Write the data below out in full, exactly as it stands.

GIVEN DATA:
=== Begin Enclosure ===

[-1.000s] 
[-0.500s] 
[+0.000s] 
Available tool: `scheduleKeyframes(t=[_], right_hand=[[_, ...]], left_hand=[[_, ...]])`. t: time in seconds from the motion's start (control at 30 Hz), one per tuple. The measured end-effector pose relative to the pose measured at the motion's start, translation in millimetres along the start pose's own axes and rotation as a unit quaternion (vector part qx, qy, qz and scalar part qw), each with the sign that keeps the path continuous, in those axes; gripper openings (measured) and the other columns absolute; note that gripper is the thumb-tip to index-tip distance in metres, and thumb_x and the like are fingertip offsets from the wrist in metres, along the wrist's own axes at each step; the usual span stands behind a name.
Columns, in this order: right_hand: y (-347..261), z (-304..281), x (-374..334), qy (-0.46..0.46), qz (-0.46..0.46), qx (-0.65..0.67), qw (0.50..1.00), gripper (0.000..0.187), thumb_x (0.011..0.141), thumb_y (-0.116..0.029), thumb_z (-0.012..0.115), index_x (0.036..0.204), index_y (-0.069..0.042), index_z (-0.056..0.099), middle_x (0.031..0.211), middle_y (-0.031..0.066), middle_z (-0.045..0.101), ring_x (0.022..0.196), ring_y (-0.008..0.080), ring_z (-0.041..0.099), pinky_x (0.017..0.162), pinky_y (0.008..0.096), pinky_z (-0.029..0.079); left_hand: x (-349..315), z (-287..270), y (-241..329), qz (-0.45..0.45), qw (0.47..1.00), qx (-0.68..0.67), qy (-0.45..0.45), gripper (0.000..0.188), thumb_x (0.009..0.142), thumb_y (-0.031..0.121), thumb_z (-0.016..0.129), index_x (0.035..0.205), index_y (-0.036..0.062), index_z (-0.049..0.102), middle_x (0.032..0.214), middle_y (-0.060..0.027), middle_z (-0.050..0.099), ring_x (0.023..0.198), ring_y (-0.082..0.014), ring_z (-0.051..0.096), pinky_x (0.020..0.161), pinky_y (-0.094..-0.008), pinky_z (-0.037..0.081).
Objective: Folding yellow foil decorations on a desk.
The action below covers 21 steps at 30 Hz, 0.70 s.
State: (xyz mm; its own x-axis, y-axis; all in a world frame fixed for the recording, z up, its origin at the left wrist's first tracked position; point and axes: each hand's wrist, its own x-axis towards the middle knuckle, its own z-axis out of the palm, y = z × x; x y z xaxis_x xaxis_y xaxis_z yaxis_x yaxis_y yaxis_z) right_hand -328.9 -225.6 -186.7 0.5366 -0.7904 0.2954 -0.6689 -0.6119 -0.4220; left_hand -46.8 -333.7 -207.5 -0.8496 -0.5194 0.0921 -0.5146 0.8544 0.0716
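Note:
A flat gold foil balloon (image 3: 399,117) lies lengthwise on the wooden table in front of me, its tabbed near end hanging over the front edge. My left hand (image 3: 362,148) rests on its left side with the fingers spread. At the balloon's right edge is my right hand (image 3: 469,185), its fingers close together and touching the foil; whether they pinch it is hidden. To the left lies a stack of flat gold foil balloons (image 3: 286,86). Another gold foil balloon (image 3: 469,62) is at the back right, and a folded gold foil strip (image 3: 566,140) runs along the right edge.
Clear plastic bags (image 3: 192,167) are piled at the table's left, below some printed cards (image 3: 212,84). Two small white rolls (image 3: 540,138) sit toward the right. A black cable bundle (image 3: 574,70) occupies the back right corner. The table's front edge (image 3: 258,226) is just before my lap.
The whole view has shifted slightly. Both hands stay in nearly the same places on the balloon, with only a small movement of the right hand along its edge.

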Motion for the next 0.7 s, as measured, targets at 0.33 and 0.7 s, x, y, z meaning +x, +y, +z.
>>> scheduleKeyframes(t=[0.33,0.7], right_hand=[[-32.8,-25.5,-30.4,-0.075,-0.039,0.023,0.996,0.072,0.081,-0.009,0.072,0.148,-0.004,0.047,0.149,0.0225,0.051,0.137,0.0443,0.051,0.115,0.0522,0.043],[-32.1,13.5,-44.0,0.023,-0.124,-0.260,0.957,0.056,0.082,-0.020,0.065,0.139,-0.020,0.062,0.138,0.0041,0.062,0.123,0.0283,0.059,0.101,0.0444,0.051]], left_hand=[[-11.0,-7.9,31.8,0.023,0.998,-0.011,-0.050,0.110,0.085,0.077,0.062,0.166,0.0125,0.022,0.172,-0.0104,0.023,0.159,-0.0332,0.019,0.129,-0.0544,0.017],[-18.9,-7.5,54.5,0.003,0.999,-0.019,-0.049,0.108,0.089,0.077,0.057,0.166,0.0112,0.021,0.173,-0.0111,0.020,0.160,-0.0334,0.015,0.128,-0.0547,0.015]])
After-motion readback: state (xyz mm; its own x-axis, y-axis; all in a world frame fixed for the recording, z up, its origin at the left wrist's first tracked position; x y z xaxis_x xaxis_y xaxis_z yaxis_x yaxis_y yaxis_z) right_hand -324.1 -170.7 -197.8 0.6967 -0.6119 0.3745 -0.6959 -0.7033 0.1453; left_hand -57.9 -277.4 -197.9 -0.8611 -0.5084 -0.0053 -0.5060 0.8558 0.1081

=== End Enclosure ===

EXERCISE RESPONSE:
[-1.000s] 
[-0.500s] 
[+0.000s] 
Available tool: `scheduleKeyframes(t=[_], right_hand=[[_, ...]], left_hand=[[_, ...]])`. t: time in seconds from the motion's start (control at 30 Hz), one per tuple. The measured end-effector pose relative to the pose measured at the motion's start, translation in millimetres along the start pose's own axes and rotation as a unit quaternion (vector part qx, qy, qz and scalar part qw), each with the sign that keeps the path continuous, in those axes; gripper openings (measured) and the other columns absolute; note that gripper is the thumb-tip to index-tip distance in metres, and thumb_x and the like are fingertip offsets from the wrist in metres, along the wrist's own axes at each step; the usual span stands behind a name.
Columns, in this order: right_hand: y (-347..261), z (-304..281), x (-374..334), qy (-0.46..0.46), qz (-0.46..0.46), qx (-0.65..0.67), qw (0.50..1.00), gripper (0.000..0.187), thumb_x (0.011..0.141), thumb_y (-0.116..0.029), thumb_z (-0.012..0.115), index_x (0.036..0.204), index_y (-0.069..0.042), index_z (-0.056..0.099), middle_x (0.031..0.211), middle_y (-0.031..0.066), middle_z (-0.045..0.101), ring_x (0.022..0.196), ring_y (-0.008..0.080), ring_z (-0.041..0.099), pinky_x (0.017..0.162), pinky_y (0.008..0.096), pinky_z (-0.029..0.079); left_hand: x (-349..315), z (-287..270), y (-241..329), qz (-0.45..0.45), qw (0.47..1.00), qx (-0.68..0.67), qy (-0.45..0.45), gripper (0.000..0.188), thumb_x (0.009..0.142), thumb_y (-0.031..0.121), thumb_z (-0.016..0.129), index_x (0.035..0.205), index_y (-0.036..0.062), index_z (-0.049..0.102), middle_x (0.032..0.214), middle_y (-0.060..0.027), middle_z (-0.050..0.099), ring_x (0.023..0.198), ring_y (-0.082..0.014), ring_z (-0.051..0.096), pinky_x (0.020..0.161), pinky_y (-0.094..-0.008), pinky_z (-0.037..0.081).
Objective: Folding yellow foil decorations on a desk.
The action below covers 21 steps at 30 Hz, 0.70 s.
State: (xyz mm; its own x-axis, y-axis; all in a world frame fixed for the recording, z up, its origin at the left wrist's first tracked position; point and axes: each hand's wrist, its own x-axis towards the middle knuckle, its own z-axis out of the palm, y = z × x; x y z xaxis_x xaxis_y xaxis_z yaxis_x yaxis_y yaxis_z) right_hand -328.9 -225.6 -186.7 0.5366 -0.7904 0.2954 -0.6689 -0.6119 -0.4220; left_hand -46.8 -333.7 -207.5 -0.8496 -0.5194 0.0921 -0.5146 0.8544 0.0716
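Note:
A flat gold foil balloon (image 3: 399,117) lies lengthwise on the wooden table in front of me, its tabbed near end hanging over the front edge. My left hand (image 3: 362,148) rests on its left side with the fingers spread. At the balloon's right edge is my right hand (image 3: 469,185), its fingers close together and touching the foil; whether they pinch it is hidden. To the left lies a stack of flat gold foil balloons (image 3: 286,86). Another gold foil balloon (image 3: 469,62) is at the back right, and a folded gold foil strip (image 3: 566,140) runs along the right edge.
Clear plastic bags (image 3: 192,167) are piled at the table's left, below some printed cards (image 3: 212,84). Two small white rolls (image 3: 540,138) sit toward the right. A black cable bundle (image 3: 574,70) occupies the back right corner. The table's front edge (image 3: 258,226) is just before my lap.
The whole view has shifted slightly. Both hands stay in nearly the same places on the balloon, with only a small movement of the right hand along its edge.
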
Motion for the next 0.7 s, as measured, targets at 0.33 and 0.7 s, x, y, z meaning +x, +y, +z.
>>> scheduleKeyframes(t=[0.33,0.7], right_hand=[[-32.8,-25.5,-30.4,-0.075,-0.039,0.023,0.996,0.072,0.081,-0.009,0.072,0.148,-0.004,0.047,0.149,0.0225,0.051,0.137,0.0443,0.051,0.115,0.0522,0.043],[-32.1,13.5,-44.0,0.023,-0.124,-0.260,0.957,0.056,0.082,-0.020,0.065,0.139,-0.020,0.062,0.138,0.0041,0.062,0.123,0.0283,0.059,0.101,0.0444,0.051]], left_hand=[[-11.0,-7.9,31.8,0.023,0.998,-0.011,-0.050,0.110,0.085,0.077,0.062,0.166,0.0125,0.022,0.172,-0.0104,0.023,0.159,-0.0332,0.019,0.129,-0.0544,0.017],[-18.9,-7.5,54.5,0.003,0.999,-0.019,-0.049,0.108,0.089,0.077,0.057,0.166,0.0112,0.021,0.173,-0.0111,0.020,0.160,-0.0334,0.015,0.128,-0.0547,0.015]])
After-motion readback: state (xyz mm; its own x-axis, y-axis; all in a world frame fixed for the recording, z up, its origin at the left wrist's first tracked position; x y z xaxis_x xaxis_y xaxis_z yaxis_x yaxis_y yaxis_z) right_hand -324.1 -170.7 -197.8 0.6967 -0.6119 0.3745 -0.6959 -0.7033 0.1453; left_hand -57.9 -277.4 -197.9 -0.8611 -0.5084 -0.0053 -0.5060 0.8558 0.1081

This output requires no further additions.